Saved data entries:
:::::
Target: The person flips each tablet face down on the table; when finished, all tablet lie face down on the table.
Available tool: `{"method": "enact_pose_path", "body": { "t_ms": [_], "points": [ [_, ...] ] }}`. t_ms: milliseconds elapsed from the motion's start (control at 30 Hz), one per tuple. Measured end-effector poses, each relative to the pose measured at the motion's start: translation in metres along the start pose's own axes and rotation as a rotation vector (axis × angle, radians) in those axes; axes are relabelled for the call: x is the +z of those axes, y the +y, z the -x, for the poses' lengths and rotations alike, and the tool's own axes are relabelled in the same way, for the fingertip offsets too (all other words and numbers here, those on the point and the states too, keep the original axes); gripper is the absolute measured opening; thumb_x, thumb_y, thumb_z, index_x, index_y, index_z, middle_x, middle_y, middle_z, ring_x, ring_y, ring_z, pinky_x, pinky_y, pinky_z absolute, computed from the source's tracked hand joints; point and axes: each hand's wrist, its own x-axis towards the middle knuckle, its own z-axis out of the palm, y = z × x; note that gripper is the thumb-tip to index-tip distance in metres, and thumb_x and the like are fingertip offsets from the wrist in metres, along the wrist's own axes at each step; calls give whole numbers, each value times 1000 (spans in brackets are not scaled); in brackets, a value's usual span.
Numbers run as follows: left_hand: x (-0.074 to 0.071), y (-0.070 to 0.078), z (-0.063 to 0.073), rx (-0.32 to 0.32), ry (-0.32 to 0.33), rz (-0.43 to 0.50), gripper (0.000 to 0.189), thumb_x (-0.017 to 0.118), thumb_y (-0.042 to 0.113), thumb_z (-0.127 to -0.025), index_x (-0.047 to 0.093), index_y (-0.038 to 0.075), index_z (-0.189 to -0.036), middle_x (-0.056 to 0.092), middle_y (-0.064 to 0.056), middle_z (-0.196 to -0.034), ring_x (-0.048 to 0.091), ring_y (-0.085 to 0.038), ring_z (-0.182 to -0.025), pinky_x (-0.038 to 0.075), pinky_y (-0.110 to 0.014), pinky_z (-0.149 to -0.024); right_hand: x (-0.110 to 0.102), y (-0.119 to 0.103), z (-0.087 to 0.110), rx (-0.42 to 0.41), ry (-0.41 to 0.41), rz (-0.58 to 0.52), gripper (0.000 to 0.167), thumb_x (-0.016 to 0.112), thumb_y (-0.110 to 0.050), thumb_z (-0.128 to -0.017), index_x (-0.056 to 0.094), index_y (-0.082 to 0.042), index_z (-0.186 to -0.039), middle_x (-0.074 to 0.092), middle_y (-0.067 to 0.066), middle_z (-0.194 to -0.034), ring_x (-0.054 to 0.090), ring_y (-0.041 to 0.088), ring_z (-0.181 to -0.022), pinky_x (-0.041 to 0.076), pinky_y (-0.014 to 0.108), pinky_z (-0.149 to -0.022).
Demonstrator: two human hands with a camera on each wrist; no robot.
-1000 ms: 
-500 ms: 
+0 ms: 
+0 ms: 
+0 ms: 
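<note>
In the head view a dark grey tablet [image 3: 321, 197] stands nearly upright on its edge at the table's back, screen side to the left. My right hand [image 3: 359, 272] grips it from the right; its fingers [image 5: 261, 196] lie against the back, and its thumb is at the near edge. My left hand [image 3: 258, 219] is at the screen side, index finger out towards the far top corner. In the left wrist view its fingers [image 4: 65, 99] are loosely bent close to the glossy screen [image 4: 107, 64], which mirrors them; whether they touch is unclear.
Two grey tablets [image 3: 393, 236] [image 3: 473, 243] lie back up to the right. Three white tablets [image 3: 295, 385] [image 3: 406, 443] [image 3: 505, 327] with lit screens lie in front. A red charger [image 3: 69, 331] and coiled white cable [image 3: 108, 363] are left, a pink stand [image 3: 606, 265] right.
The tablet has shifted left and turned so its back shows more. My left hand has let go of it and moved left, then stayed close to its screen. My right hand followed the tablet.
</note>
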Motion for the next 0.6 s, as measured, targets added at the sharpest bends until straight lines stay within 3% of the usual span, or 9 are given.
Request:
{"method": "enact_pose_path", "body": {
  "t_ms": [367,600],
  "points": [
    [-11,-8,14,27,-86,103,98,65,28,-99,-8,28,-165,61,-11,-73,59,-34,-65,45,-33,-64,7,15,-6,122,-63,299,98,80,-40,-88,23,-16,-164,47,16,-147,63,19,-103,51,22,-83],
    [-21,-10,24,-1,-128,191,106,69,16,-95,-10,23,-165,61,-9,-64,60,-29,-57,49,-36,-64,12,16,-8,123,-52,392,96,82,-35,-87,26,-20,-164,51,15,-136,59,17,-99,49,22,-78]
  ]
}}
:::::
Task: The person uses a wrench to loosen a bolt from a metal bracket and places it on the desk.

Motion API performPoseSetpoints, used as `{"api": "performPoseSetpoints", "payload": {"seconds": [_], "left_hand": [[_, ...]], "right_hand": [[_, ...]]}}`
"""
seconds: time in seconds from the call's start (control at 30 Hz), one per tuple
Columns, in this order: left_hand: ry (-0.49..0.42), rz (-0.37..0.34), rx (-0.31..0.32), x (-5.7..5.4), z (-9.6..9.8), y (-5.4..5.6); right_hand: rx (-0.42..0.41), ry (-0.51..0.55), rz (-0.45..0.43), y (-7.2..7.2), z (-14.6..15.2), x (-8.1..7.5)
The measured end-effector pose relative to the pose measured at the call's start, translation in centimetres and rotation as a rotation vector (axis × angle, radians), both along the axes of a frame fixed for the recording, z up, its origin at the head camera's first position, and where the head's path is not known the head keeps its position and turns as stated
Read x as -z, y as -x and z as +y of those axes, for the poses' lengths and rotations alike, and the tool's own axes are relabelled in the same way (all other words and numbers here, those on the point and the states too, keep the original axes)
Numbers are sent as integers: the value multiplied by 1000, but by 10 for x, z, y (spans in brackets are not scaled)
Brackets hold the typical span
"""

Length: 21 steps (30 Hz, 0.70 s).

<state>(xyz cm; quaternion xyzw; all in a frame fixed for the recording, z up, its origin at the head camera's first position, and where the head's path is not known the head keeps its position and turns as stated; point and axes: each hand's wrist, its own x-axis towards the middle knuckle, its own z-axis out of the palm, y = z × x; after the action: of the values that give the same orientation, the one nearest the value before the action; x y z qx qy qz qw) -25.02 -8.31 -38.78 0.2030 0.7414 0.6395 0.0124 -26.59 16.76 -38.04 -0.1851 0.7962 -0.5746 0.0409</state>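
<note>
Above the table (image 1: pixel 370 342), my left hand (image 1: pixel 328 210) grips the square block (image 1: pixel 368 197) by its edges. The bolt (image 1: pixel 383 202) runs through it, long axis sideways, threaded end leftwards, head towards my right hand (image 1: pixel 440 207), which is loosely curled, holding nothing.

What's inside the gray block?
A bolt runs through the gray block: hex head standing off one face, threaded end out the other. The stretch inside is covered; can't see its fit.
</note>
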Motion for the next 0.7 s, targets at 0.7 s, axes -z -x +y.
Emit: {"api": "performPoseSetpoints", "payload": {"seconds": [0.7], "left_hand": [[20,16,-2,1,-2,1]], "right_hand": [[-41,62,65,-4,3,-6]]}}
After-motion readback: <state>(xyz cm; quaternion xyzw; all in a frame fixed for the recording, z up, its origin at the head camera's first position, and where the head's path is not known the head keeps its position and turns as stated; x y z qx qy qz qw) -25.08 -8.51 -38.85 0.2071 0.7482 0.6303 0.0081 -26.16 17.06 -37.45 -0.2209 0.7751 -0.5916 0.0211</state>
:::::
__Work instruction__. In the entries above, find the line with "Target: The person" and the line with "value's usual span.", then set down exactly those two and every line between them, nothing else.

__Output of the task__.
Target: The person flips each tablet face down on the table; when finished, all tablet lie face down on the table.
Available tool: `{"method": "enact_pose_path", "body": { "t_ms": [_], "points": [ [_, ...] ] }}`. t_ms: milliseconds elapsed from the motion's start (control at 30 Hz), one per tuple. Measured end-effector poses, each relative to the pose measured at the motion's start: translation in metres along the start pose's own axes and rotation as a rotation vector (axis × angle, radians) in those axes; axes are relabelled for the call: x is the +z of those axes, y the +y, z the -x, for the poses' lengths and rotations alike, and the tool's own axes are relabelled in the same way, for the fingertip offsets too (all other words and numbers here, those on the point and the states too, keep the original axes); gripper is the absolute measured opening; thumb_x, thumb_y, thumb_z, index_x, index_y, index_z, middle_x, middle_y, middle_z, ring_x, ring_y, ring_z, pinky_x, pinky_y, pinky_z absolute, computed from the source's tracked hand joints; point and axes: each hand's wrist, its own x-axis towards the middle knuckle, its own z-axis out of the palm, y = z × x; note that gripper is the thumb-tip to index-tip distance in metres, and thumb_x and the like are fingertip offsets from the wrist in metres, along the wrist's own axes at each step; calls give whole numbers, each value times 1000 (spans in brackets are not scaled); in brackets, a value's usual span.

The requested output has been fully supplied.